Crowbar Circuit Operation

• When the input voltage exceeds the limit, the Crowbar circuit creates a short circuit across the power lines and blows the fuse. When the fuse blows, the power supply is disconnected from the load, protecting it from high voltage. The circuit operates by establishing a direct short circuit across the power lines as if a crowbar were dropped between the circuit’s power lines. As a result, it is known as the crowbar circuit.
• The voltage over which the circuit should short is determined by the Zener voltage. The circuit consists of an SCR that is directly connected across the circuit’s input voltage and ground, but this SCR is kept turned off by grounding the SCR’s gate pin. When the input voltage exceeds the Zener voltage, the Zener diode begins to conduct, supplying a voltage to the SCR’s Gate pin, causing it to close the connection between the Input Voltage and Ground, resulting in a short circuit. This short circuit will draw the maximum amount of current from the power supply and blow the fuse, disconnecting the power supply from the load.
• The Zener Diode in this case is rated for 9.1V, but the input voltage has exceeded that value and is now at 9.75V. As a result, the Zener Diode opens and begins to conduct by applying a voltage to the SCR’s Gate pin. The SCR then begins to conduct by shorting the Input voltage and Ground, causing the fuse to blow due to maximum current draw.
• Fuse: In this circuit, the fuse is essential. The fuse rating should always be less than the SCR’s maximum current rating but greater than the current consumed by the load. We should also ensure that the power supply can supply enough current to blow the fuse if it fails.
• 0.1uF Capacitor: This is a filtering capacitor; it removes spikes and other noise like harmonics from the supply voltage to keep the circuit from triggering incorrectly.
• 9.1V Zener Diode: This diode determines the overvoltage value; because we used a 9.1V Zener diode, the circuit will respond to any voltage greater than 9.1V. The Designer can select the value of this resistor based on his requirements.
• 1K Resistor: This is simply a pull-down resistor that connects the SCR’s Gate pin to the ground, keeping it turned off until the Zener begins to conduct.
• 47nF Capacitor: Every power switch, such as an SCR, requires a snubber circuit to suppress voltage spikes during switching and prevent false triggering of the SCR. In this case, we simply used a capacitor to accomplish the task. The capacitor value should be just enough to filter the noise because a high capacitance value will increase the delay before the SCR begins to conduct after the Gate pulse is applied.
• Thyristor (SCR): The Thyristor is in charge of causing a short circuit between the power rails. Care should be taken to ensure that the SCR can handle such high current values without blowing the fuse or damaging itself. The SCR’s gate voltage should be less than the Zener breakdown voltage.
• Schottky Diode: This diode is optional and is only used for protection. It ensures that no reverse current flows from the load side, which could damage the protection circuit. Because it has less voltage drop across it, a Schottky diode is used instead of a regular diode.

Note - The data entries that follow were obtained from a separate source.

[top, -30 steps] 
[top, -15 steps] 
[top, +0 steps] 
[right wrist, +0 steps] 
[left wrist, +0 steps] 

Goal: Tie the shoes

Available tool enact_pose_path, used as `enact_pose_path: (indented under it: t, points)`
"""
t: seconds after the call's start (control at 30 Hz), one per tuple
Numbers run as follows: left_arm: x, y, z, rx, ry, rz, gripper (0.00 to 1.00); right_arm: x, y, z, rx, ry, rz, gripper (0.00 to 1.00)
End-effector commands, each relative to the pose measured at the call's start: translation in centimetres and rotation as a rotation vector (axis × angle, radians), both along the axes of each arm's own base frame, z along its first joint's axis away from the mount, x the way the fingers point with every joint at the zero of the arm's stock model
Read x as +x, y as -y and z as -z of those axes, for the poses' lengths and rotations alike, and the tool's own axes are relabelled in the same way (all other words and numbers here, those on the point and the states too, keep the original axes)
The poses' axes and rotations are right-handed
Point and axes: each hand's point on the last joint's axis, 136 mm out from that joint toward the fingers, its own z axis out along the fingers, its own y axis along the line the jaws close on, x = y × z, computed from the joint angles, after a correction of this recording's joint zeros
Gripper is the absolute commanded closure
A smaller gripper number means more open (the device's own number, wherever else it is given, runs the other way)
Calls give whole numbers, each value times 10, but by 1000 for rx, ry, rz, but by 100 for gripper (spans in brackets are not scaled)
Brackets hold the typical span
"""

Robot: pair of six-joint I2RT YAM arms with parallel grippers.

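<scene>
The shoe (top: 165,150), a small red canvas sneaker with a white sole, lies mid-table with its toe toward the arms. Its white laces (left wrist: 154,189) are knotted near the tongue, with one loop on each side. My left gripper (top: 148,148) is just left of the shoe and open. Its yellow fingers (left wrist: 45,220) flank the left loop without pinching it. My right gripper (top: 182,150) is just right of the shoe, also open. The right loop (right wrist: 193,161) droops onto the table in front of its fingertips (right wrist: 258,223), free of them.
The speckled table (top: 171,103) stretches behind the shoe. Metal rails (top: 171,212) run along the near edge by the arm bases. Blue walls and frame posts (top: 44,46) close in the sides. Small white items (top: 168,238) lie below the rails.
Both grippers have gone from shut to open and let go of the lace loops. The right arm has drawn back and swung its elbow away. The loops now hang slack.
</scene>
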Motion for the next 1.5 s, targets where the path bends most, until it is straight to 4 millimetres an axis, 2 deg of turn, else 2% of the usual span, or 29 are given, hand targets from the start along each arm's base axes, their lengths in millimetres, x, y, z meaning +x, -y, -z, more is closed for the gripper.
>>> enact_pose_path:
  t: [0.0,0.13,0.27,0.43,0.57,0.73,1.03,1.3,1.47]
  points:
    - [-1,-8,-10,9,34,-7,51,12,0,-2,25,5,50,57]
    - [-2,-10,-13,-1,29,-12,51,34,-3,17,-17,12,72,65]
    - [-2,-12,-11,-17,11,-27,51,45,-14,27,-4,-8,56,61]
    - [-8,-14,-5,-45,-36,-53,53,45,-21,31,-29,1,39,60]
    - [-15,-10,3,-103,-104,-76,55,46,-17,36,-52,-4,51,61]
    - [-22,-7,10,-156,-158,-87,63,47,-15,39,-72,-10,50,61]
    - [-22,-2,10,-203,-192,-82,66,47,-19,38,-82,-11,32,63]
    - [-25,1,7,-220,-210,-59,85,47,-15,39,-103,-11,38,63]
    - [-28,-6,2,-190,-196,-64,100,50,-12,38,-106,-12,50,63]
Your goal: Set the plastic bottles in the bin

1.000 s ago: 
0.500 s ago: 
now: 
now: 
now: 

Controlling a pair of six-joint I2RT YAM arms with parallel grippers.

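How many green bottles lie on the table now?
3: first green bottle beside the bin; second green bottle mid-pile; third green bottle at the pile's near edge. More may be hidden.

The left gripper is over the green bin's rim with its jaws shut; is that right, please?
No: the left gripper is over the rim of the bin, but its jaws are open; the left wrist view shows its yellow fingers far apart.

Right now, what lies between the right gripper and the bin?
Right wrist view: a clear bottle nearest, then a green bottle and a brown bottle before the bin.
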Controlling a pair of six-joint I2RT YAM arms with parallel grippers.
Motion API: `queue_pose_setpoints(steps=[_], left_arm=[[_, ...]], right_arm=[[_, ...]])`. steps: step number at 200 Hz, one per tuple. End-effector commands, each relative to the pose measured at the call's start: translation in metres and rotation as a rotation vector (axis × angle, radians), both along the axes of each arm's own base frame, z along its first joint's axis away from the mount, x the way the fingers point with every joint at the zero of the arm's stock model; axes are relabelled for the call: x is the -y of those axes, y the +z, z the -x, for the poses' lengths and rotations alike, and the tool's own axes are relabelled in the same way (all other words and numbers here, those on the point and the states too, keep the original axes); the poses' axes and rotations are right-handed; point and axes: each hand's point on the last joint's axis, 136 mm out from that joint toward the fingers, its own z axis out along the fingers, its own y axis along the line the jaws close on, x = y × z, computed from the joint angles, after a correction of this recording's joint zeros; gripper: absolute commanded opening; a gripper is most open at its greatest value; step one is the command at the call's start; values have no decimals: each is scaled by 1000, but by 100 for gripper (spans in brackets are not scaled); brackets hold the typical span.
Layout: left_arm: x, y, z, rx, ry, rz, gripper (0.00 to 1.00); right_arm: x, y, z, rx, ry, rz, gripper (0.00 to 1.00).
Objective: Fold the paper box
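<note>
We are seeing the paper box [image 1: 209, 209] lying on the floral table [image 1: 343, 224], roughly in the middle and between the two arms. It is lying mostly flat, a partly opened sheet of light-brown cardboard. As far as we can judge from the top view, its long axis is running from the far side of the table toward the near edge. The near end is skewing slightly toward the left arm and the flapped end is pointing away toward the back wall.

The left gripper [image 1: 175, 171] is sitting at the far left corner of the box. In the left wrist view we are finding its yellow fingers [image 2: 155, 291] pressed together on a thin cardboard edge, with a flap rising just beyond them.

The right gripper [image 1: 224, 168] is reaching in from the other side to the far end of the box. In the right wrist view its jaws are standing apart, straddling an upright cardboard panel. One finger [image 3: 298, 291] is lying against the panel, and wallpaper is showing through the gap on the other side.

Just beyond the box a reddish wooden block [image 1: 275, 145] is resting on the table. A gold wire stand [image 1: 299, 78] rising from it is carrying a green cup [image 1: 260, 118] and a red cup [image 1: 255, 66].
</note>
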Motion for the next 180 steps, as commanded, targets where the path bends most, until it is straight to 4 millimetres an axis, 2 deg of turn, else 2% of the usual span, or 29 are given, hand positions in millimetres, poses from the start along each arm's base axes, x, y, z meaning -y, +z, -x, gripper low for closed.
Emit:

Crowbar Circuit Limitations

Even though this power supply overvoltage protection circuit is widely used, it has some limitations.

• A simple Crowbar Circuit is extremely useful for overvoltage protection and is thus an essential component of bench power supplies. Even though this circuit is extremely useful, some limitations must be noted.
• The trigger voltage in a Thyristor-based design is set by the Zener Diode and is usually not adjustable. As a result, selecting the proper Zener Diode is critical. The circuit’s trigger voltage should be slightly higher than the power supply’s output voltage so that spikes and noise do not accidentally trigger it.
• When the power supply is used in RF Designs, such as an RF Transmitter, proper power line filtering before and after the transmitter is required.
• Overvoltage causes the circuit to trip and blow the fuse. As a result, fuses must be replaced whenever an overvoltage occurs.